Another cruise ship worker, @cruisecamera, who navigates ships as a first officer for Royal Caribbean, has 34,000 followers. @cruisecamera, who requested that Input not use his real name, joined TikTok under much the same circumstances as James and Knypl.

“I was bored when cruising stopped,” he says. “I was still onboard but without guests and I wanted to do something,” he continues. (It was during this time that a number of cruise ship TikTokers went viral for posting content from abandoned ships that would ordinarily be packed with guests.) A colleague told him a fellow cruise worker had gained some level of popularity on TikTok; he checked out their feed and decided to do the same.

“I just filmed whatever I was doing at work that I felt was okay to film,” he says. @cruisecamera tries to show only the positive side of cruising, and he doesn’t share too much from restricted areas of the vessel. Most of @cruisecamera’s videos come from behind the steering wheel, and show how the enormous ship manages to navigate into and out of port.

But the account holder also gives glimpses into other areas: One of his most popular videos, viewed nearly 14 million times, shows a crew member going down a claustrophobic chute as part of evacuation practice procedures.

Occasionally, cruise ship TikTokers will run afoul of their employers. Like when James posted a video about the choppy conditions at sea. “I was talking about how ships rock on the sea, and I talked about these barf bags I saw them put out,” he says. The video went super-viral.

Royal Caribbean told him that they were glad the video was a success, but less glad that it was highlighting the sickness issues some experience on cruises. James ended up taking the clip down.

Costly internet

More of an issue than intrusive employers is the tech onboard ships. “Internet on a cruise ship is very expensive,” says Knypl. She pays 20 cents a minute for access, which isn’t always that reliable. “I have to aim not to use the internet that much.”

James echoes Knypl’s sentiments. “If there’s one pain point for all crew members, it’s that every single cruise line on the planet charges to use the internet,” says James. “And on top of that, it’s really, really, hilariously slow.” James says that situation makes it difficult for him to build a connection with his audience. “It costs, so everything’s rapid-fire,” he says. “I try to make comments as fast as possible. It’s difficult.” Yet people keep watching, and engaging with, cruise ship TikTokers.

Ann KnyplAnn Knypl

Why they do so is another question. “I can understand why it’s popular with people that like to cruise,” says James. “I get that. But it’s much more popular than just with people who cruise.”

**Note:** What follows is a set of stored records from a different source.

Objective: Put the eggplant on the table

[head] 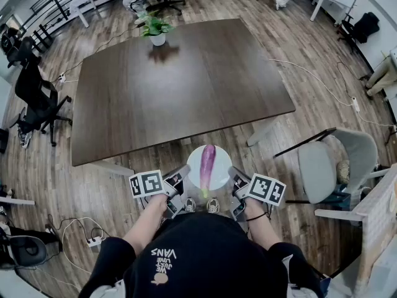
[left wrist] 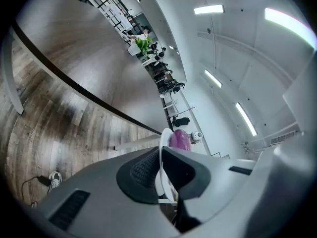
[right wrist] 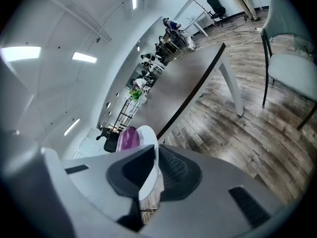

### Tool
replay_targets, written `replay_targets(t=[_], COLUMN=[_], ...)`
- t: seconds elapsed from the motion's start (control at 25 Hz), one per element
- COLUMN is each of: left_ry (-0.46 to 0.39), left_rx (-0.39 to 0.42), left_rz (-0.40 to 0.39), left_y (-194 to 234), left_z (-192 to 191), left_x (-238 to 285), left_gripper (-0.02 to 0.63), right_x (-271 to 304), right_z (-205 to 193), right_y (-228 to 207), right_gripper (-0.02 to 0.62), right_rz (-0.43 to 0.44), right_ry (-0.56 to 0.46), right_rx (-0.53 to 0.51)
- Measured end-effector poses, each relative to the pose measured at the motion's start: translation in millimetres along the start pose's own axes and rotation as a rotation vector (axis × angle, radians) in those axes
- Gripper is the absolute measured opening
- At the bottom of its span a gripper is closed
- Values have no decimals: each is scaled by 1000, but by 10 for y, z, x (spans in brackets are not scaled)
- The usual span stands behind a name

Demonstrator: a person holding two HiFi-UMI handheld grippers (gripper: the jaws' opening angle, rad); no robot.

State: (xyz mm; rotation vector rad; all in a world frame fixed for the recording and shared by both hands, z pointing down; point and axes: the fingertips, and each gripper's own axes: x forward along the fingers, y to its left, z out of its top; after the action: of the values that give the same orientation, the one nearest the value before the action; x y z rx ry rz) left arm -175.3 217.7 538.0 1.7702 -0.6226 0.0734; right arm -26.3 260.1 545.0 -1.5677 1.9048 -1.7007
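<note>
A purple eggplant (head: 207,161) lies on a round white plate (head: 195,164) that I carry in the air over the wooden floor, just short of the dark brown table (head: 180,82). My left gripper (head: 180,177) is shut on the plate's left rim, and my right gripper (head: 233,177) is shut on its right rim. In the left gripper view the plate (left wrist: 162,142) stands edge-on between the pads, with the eggplant (left wrist: 179,139) behind it. The right gripper view shows the plate (right wrist: 147,135) clamped the same way, the eggplant (right wrist: 127,138) beside it.
A small potted plant (head: 155,30) stands at the table's far edge. A grey chair (head: 332,163) is at the right, a black office chair (head: 37,101) at the left. Cables run over the floor. My shoes (head: 200,206) show below the plate.
</note>
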Motion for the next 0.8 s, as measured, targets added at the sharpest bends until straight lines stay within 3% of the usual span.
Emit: replay_targets(t=[0.8], left_ry=[-6], left_rx=[-5], left_rz=[-6], left_y=[9], left_z=[1], left_x=[-2], left_gripper=[28], right_x=[-9], right_z=[7], right_y=[18], right_gripper=[35], right_rz=[34], right_ry=[-23], right_rx=[35])
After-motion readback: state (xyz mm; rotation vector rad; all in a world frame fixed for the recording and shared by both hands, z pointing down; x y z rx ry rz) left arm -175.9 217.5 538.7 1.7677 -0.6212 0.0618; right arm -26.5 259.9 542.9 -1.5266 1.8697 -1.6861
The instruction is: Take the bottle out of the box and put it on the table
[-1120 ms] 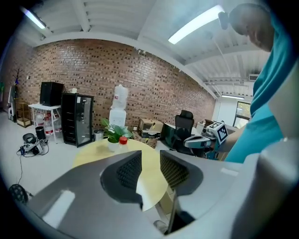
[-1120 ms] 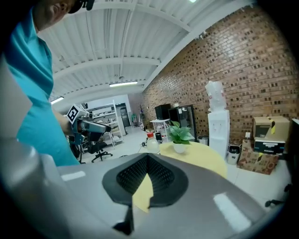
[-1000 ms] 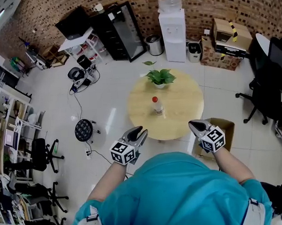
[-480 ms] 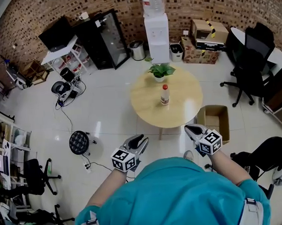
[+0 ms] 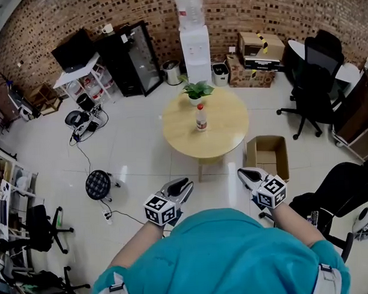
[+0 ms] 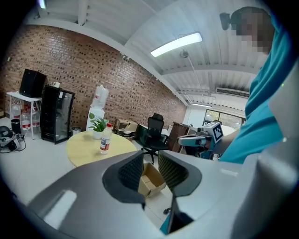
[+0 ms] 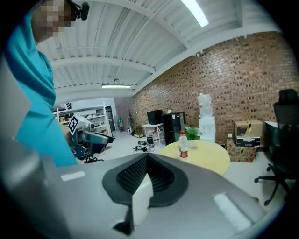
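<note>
Head view, left side first: black glass-door cabinet [image 5: 134,56] by the brick wall, round black stool [image 5: 98,184] on the white floor. Next the L gripper [image 5: 184,184], held low in front of the teal shirt, well apart from the table. Its fingers [image 6: 132,170] stand a narrow gap apart and are closing, nothing btwn them, only floor and the box far off thru the gap.

Centre now: round pale-wood table [image 5: 223,136], and there's the bottle [image 5: 200,117], upright on it, near the middle and a bit toward the far edge, just in front of the potted plant [image 5: 196,90]. It's clear plastic w/ a red cap and a white label band w/ some red round the middle. Neither gripper is touching it. Behind, a white water dispenser [image 5: 194,40] stands at the wall.

Moving right: R gripper [image 5: 241,171], also held near the body, fingers [image 7: 135,175] pressed together, empty. Past it, the cardboard box [image 5: 267,157] sits on the floor just right of the table, top open. Far right, a black office chair [image 5: 312,84].
</note>
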`<control>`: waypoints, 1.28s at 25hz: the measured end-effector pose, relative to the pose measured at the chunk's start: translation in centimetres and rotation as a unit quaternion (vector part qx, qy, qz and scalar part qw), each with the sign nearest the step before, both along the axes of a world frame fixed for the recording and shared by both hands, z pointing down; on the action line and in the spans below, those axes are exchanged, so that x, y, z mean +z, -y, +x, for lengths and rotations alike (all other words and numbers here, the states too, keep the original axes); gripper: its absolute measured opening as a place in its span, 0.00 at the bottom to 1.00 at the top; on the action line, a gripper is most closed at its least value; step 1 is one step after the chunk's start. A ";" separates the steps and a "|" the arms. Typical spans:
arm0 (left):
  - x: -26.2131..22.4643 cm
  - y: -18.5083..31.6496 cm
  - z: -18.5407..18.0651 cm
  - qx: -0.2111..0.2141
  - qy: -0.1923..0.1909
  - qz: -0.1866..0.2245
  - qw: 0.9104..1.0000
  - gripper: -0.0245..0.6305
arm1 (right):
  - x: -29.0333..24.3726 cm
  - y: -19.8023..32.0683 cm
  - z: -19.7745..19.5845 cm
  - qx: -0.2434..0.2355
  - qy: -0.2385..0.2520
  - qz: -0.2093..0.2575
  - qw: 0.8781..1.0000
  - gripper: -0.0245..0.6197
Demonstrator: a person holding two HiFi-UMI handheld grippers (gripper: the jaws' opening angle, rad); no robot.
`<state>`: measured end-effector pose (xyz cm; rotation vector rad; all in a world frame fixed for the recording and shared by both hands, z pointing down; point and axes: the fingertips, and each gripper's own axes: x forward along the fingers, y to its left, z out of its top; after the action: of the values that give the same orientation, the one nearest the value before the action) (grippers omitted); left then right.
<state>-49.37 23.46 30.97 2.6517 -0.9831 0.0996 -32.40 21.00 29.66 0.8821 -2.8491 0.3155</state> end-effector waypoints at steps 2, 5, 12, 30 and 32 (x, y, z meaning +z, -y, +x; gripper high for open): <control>0.4 -2.2 3.3 -0.011 0.002 -0.004 1.000 0.17 | 0.3 -2.4 3.0 -0.012 0.000 0.005 1.000 0.04; 0.9 -4.1 8.7 -0.024 -0.008 -0.019 1.000 0.12 | 0.4 -4.6 7.8 -0.026 0.007 0.008 1.000 0.04; 1.5 -7.4 13.5 -0.038 -0.002 -0.028 0.999 0.04 | 2.3 -7.8 12.8 -0.033 0.037 -0.018 0.999 0.04; 1.0 -18.8 -2.4 -0.021 -0.010 0.021 0.999 0.04 | 0.0 -19.9 -2.1 -0.007 0.062 -0.008 0.998 0.04; 0.4 -19.1 -3.5 -0.019 -0.016 0.022 0.999 0.04 | -0.6 -20.2 -3.5 -0.006 0.056 -0.006 0.998 0.04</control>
<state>-52.90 42.59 31.33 2.6640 -1.0364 0.0261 -35.94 41.24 29.07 0.8720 -2.9503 0.3924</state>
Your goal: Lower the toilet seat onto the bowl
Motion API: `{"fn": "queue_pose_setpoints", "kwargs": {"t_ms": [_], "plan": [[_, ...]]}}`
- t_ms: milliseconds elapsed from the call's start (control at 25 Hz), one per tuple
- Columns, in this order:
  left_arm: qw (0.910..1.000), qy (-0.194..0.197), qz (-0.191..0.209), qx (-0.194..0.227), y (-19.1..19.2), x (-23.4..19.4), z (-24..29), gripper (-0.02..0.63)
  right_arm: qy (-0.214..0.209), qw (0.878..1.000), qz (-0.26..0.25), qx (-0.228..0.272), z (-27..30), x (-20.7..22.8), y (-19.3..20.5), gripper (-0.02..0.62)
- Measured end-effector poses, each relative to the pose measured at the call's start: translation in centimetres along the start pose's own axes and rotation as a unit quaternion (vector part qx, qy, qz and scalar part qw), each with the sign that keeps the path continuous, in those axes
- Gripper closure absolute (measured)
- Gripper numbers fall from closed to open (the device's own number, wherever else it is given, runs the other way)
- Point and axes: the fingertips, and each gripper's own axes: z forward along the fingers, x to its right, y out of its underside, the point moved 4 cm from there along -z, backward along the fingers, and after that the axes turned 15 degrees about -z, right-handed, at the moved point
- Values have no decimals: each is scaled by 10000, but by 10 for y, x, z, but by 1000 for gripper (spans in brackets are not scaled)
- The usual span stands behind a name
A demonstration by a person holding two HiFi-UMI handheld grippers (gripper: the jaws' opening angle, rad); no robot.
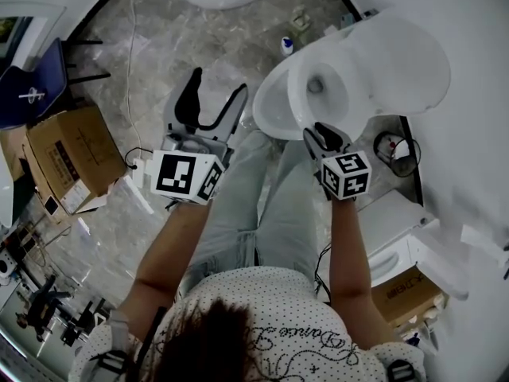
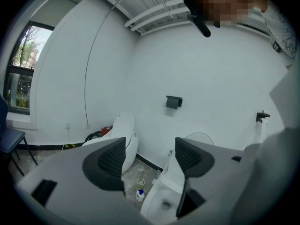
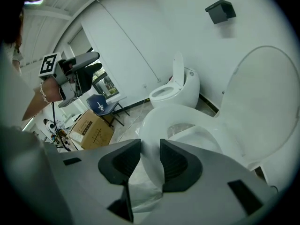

James pauses for a second. “Man, what is the secret to it? I don’t know.” He’d like to think it’s his laid-back personality and his ability to make what he does look interesting. “But I don’t know,” he admits. “As humans, we like to see behind the scenes. That’s why we watch Dirty Jobs and all those TV shows that talk about what it’s like in the kitchen or something.

“We’re intrigued by the things we’re not part of,” he continues. “And cruise ships are really, really interesting.”